Back to this Shaw season, there are two plays (1979 and the musical Me and My Girl) that I would consider if they transferred to Toronto, but I am not willing to make the trek back, even with the bus. I really don't like Niagara-on-the-Lake. I find it tacky and completely overrun with tourists. Stratford is just so much nicer, and I always enjoy my time there. I'll just have to see what next season at the Shaw has to offer. I'd probably go see Man and Superman, but in general there are not that many plays by Shaw that I am dying to see.
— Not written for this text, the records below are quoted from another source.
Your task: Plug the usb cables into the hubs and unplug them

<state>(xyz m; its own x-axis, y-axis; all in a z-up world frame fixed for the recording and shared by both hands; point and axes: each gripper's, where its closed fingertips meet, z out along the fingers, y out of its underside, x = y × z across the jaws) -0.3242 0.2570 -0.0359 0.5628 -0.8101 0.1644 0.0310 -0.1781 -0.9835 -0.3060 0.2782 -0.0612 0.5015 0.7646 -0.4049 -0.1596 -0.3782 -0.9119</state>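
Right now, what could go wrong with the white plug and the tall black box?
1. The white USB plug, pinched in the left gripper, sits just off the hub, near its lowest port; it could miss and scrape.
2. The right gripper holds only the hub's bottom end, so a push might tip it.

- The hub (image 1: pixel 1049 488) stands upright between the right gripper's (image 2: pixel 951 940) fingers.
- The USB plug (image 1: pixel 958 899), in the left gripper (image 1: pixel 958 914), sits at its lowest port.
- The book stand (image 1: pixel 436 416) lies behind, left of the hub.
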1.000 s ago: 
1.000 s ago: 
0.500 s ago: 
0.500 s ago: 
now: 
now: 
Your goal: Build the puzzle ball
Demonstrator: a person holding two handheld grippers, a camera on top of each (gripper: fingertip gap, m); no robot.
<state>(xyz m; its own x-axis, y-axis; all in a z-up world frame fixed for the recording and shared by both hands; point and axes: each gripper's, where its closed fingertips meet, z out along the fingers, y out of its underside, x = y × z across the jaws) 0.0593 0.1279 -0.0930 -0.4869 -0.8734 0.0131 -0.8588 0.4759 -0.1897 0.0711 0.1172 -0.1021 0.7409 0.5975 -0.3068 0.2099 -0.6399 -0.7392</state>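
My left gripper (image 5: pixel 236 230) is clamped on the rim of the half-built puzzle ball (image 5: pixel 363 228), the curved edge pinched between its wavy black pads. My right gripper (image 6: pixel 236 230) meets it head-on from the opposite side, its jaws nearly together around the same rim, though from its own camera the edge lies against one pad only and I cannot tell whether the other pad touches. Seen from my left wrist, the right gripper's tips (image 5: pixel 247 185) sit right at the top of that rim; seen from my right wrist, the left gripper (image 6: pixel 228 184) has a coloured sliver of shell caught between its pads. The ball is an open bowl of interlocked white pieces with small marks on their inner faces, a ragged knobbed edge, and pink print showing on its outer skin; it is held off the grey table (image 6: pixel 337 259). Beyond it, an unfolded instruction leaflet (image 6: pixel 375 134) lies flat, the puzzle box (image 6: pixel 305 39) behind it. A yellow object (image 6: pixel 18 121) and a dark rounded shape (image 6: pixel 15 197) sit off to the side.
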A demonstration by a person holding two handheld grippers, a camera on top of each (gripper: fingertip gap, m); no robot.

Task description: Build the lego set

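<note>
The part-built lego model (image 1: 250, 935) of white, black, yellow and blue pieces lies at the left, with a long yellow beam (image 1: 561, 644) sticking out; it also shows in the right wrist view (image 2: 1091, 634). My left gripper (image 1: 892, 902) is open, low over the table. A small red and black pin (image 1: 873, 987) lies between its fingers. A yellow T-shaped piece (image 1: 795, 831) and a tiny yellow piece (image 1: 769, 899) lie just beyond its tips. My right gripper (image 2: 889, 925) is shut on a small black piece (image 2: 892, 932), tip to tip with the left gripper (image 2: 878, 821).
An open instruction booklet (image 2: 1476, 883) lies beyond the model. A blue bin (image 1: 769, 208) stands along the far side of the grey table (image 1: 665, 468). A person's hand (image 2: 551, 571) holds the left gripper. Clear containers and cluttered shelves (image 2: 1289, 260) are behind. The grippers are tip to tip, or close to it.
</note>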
* While in general, the AD seems like a fairly reasonable person, he says that the Shaw festival audience is the best in the world. What a crazy thing to say, and how hard it will be to live down if he ever applies to work at Stratford... Anyway, I thought I would relate that the woman next to me spent the entire first act knitting! While it wasn't actually loud, it was still very distracting and incredibly rude. Fortunately, there were quite a few empty seats in the balcony and I was able to move over.
** In particular, the God of the Old Testament is incredibly thin-skinned and insecure like a schoolyard bully. And what he gets up to in the Book of Job is so unreasonable that I can't understand how anyone who took it seriously would remain a Christian. I'm glad that Ursula Le Guin, at least, agrees with me.